“怎么样?”静娴靠在门框上得意地问他。
“这些都是你的?”北海不可置信地望着她。
在那个年代,能藏下这么多本书,还能挨本挨册耐着性子读完,这得有多强的毅力和耐心啊。
一旁的静娴顺势坐在了椅子上,点点头。
“怎么样?是不是现在更觉得我秀外慧中、不可多得了?”
这突如其来的视觉冲击切断了北海所有的思考,他抚摸着那些书籍的封面,心头涌上了一丝苦涩。
过去的这些日子里,充满了惊喜、矛盾、理解、包容,赵静娴已然成了他心里最重要的一部分,可马上,这个他心心念念、不可割舍的人就要离开了,就要去追求自己的愿景了。
“你能不能别去当兵了?”北海低着头,小声嘟囔了一句。
“你说什么?”静娴突然起了身。
“你能不能别去当兵了?”北海扭过了头,迎上了她的目光,“赵静娴,我怕你去了,就再也不回来了。”
面前的男人,眼神里充满了恳求,他紧紧地扯着她的衣角,仿佛下一秒就要失去她,北海脸上挂着的,是静娴从未瞧过的悲伤。
“杨北海,我……”
“赵静娴,我不想失去你,我很珍视我们之间的感情,我……”面前的北海,耳朵都红了,突然沮丧地垂下了头,像极了受了委屈的孩子,“我害怕。”
简简单单的三个字,却像枚重石,从高空坠落,砸中了静娴心里最柔软的角落。
她的脸上是少有的温柔和疼惜,她抬起了手,拂了拂北海紧皱的眉头:“其实,我也有话想跟你讲,我知道,我看起来不像个姑娘……”
北海使劲儿摇了摇头,突然着急地牵起了静娴的手:“没有,你在我眼里是最好的姑娘。”
十指相扣的瞬间,掌心有温度传来,静娴的眼眶红了。
北海的坦诚和着急,使她备受感动,她紧紧回握住那双手,摇了摇头:“其实那天在档案室,我就看出来你情绪不对劲了,后来我回来,躺在**翻来覆去睡不着,但就是不敢跟你开口,我不知道该怎么跟你开口,我怕自己又跟那天送梨子似的,把事情搞砸……”豆大的泪珠砸了下来,静娴用力地吸了吸鼻子,“杨北海,我……”
话音刚落,她就被北海扯进了怀里。
他搂着她的腰,把头深深地埋在她的颈窝里,身体的温热交织在一起,如触电般酥麻,她像是萌生了什么勇气般,搂住他的腰,把头埋进了他的胸口。

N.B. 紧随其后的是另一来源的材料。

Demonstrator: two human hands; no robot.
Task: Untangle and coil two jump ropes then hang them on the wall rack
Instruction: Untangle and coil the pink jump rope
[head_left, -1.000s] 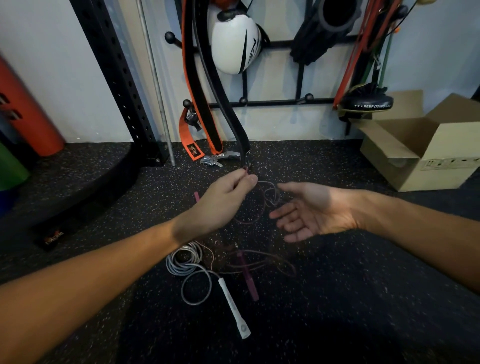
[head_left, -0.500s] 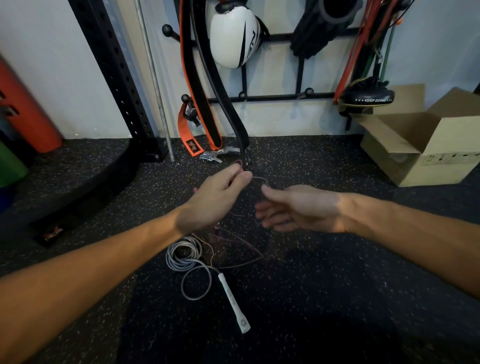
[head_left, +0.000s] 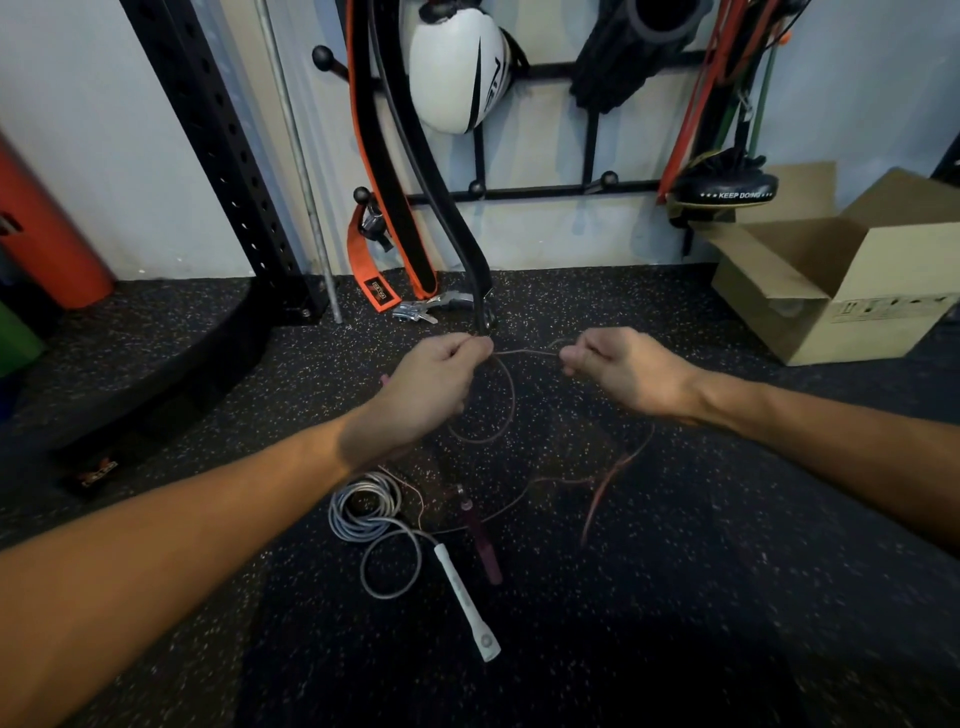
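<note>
Your left hand (head_left: 436, 384) pinches the red rope (head_left: 511, 400). Your right hand (head_left: 623, 374) is curled round the same cord, with a short span stretched between them. The rest of the red rope sprawls in loose loops on the floor (head_left: 727, 597) below. The grey rope (head_left: 363, 506) lies roughly coiled beside it. Neither hangs on the rack (head_left: 540, 193) yet, so you look early in the job. A belt (head_left: 467, 249) hangs just past your left hand and a box (head_left: 831, 291) crowds the right, but the floor toward you gives room.
</note>
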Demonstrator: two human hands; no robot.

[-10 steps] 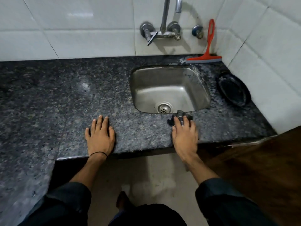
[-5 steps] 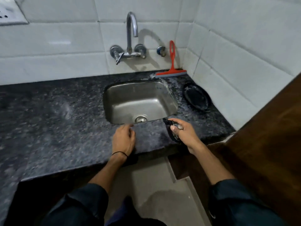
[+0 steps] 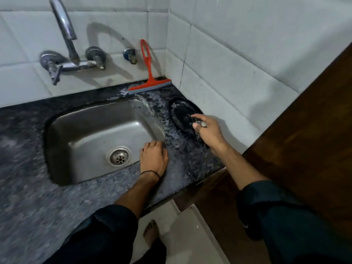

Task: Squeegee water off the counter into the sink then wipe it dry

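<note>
A red squeegee (image 3: 149, 79) leans against the tiled back wall, its blade on the dark speckled counter (image 3: 190, 161) behind the steel sink (image 3: 91, 134). Water glistens on the counter between the blade and the sink's right rim. My left hand (image 3: 154, 158) rests palm down at the sink's front right corner, holding nothing. My right hand (image 3: 207, 130) is closed on a small dark object with a pale part, which I cannot identify, held over a black plate (image 3: 181, 113) on the counter's right side.
A chrome wall tap (image 3: 65, 44) arches over the sink, with a second small valve (image 3: 130, 55) beside the squeegee handle. White tiled walls meet in the right corner. A brown wooden panel (image 3: 304, 140) borders the counter on the right. My bare foot stands on the floor below.
My right hand lifted the small dark object from the counter's front edge and carried it right, over the black plate. My left hand shifted right to the sink's corner. The view swung right.
</note>
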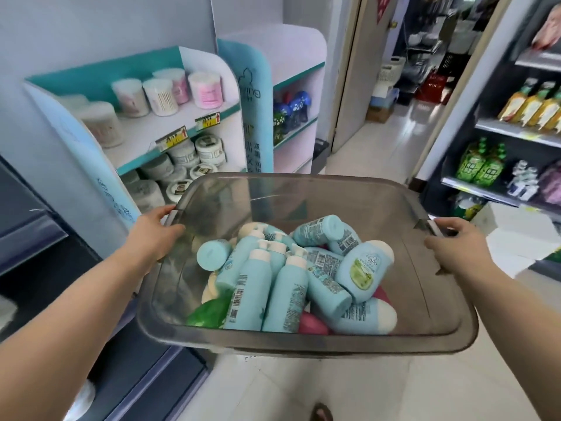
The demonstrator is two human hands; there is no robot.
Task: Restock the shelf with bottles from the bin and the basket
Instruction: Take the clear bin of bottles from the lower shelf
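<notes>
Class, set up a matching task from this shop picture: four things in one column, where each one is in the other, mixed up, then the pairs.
1 bin
2 blue bottles
3 pink tubs
4 orange bottles

A piled in the bin
B on the right shelf
C gripped by the left hand and right hand
D on the left shelf

Pairs: 1-C, 2-A, 3-D, 4-B

price tags (207, 120): print unreadable | pink bottle (312, 325): mostly buried | sandal (322, 413): cut by bottom edge
</notes>
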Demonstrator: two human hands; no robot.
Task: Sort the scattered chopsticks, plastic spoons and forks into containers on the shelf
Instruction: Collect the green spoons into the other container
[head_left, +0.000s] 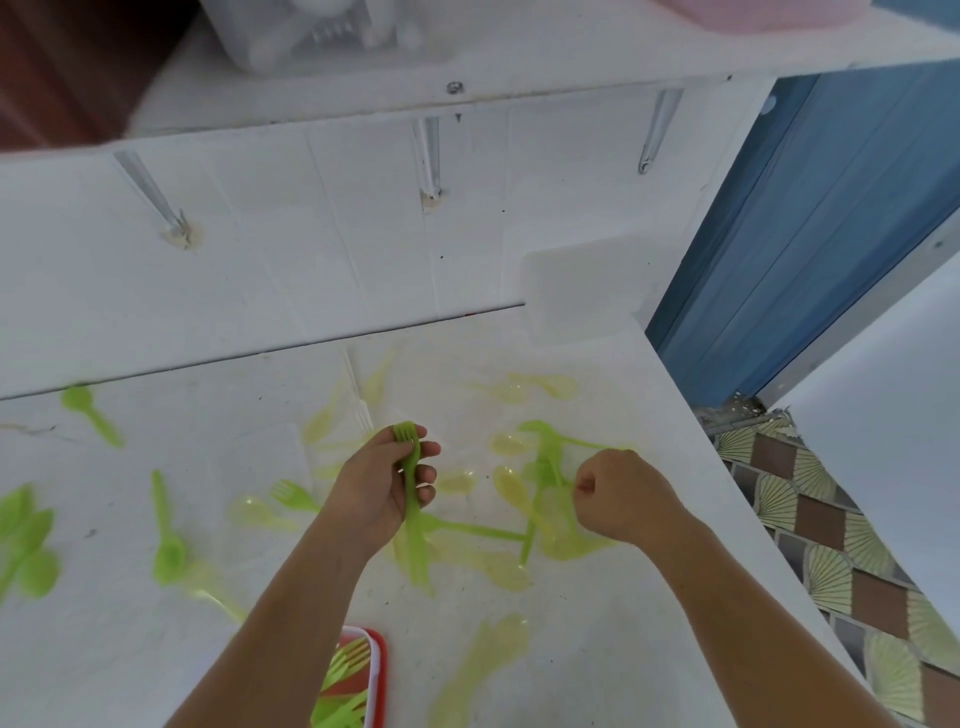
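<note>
My left hand (387, 480) grips a bundle of green plastic forks (413, 525), tines up, over the white counter (649, 597). To its right, my right hand (621, 496) is curled around green forks (545, 467) lying in a pile of green forks and pale yellow spoons. More green spoons and forks (166, 525) are scattered to the left, and yellow spoons (545, 385) lie further back. A red container (382, 670) with green forks in it sits at the near edge, partly hidden by my left arm.
A white shelf (467, 88) runs overhead on metal brackets, with a clear box (322, 36) of white cutlery and a pink container (769, 13) on it. The counter ends on the right above a patterned tile floor (841, 545). A blue panel (810, 234) stands at the right.
</note>
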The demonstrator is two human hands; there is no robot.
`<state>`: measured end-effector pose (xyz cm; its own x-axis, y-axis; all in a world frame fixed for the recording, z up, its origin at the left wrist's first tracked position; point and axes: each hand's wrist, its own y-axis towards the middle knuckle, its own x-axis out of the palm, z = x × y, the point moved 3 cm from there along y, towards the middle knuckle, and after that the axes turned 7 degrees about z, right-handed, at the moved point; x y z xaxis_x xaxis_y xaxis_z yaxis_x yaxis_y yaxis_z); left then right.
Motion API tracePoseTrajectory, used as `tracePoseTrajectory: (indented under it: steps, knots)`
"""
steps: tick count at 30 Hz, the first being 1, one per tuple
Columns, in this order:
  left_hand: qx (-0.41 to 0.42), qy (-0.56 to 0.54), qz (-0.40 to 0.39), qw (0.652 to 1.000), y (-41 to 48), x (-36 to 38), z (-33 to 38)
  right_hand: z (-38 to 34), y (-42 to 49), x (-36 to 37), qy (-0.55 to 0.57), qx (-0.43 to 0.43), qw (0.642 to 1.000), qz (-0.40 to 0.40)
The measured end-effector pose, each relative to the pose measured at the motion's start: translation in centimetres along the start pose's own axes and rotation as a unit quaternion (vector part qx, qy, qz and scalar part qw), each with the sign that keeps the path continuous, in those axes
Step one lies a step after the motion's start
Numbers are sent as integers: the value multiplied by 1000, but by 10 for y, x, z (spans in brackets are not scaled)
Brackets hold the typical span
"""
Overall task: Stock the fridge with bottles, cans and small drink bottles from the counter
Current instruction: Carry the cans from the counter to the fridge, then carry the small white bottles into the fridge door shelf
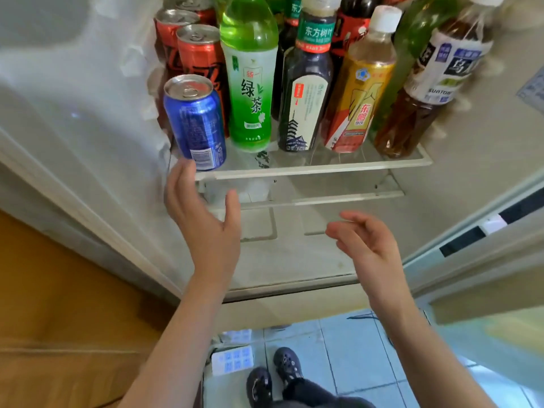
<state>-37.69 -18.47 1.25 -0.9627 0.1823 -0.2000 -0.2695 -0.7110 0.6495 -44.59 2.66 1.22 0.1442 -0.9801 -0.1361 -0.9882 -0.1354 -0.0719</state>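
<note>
stock check, upper half of frame: fridge shelf [309, 169] holds blue can [194, 122] at front left, red cans [200, 51] behind, five bottles [306, 92] alongside. my left hand [203, 219] and right hand [371, 245] hang below, fingers slack, empty. counter unseen; remainder unknown.

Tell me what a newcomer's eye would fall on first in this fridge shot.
The crowded glass shelf grabs the eye: a blue can at its front left corner, red cans behind it, and a bright green tea bottle with other bottles lined up to its right. Below, the left hand hangs open just under the blue can and the right hand further right, both holding nothing.
</note>
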Motion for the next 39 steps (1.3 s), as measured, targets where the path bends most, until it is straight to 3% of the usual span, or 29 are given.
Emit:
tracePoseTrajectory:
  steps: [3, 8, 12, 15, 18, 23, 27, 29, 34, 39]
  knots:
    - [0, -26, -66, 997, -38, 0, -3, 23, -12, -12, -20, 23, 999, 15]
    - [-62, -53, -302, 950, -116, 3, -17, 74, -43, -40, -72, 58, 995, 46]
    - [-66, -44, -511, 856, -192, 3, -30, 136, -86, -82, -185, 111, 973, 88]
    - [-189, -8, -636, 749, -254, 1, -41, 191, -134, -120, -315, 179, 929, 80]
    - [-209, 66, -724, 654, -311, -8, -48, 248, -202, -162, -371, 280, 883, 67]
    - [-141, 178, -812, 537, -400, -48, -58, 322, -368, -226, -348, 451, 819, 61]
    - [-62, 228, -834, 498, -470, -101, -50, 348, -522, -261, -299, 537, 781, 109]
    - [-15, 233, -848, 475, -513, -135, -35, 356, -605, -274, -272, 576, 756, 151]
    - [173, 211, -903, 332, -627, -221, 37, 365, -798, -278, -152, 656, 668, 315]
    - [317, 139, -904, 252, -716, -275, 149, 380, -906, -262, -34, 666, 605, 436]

“杨北海,你知道吗,从小我就喜欢搞文艺,我觉得自己生来就是吃这碗饭的,我也矛盾过,可是如果这辈子不能追求自己所爱的,那学到的这些知识就像这间屋子里的书,只能放着、扔着,又有什么用呢?”
带着哭腔的声音响起,北海从静娴的语气里,听出了失意、不甘和委屈。
她性子倔、嘴硬,很多事儿都是她一个人咬咬牙说扛就扛了,如今,却为了自己陷入了矛盾、纠结中,而自己不但没有给她应有的支持、鼓励,做她的护盾,居然还自私地想要把她留在身边。
“静娴,对不起……”
怀里的她肩膀一耸一耸的,却没有发出任何声音,北海知道她在偷哭,心里内疚又自责,心疼得厉害。
他轻轻地摸了摸她的头发,叮咛道:“再大的难题,只要两个人肩并肩站在一起,不就无所畏惧了吗?”
可静娴却哭得更凶了。
多年来积攒下来的坚强,在这一刻彻底溃不成军。她坚硬的外壳被他温柔地剥下,放在心尖上暖着。
她把那个会脆弱、会柔软的自己,彻底交付给了面前这个男人。
皎洁的月光洒在窗框上,北海的内心五味杂陈。
静娴刚刚哭的那一幕,反复在他的眼前萦绕,始终挥之不去。
个子不高,还瘦瘦的,是怎么撑起一个家的?
一股浓浓的爱意在他心底升起,他只觉得心疼又怜惜。
他甚至暗暗许下了誓言,决不再让她遭受任何苦难跟委屈。
看着不远处的静娴,她正低着头,用手心搓拭着每颗扣子,时不时还用袖口偷蹭两下眼睛,北海知道,她又掉眼泪了。
可他没动,就那样静静地站在不远处,望着她,陪着她。
爱究竟是什么?这个他问了自己无数个日夜的问题,终于有了答案。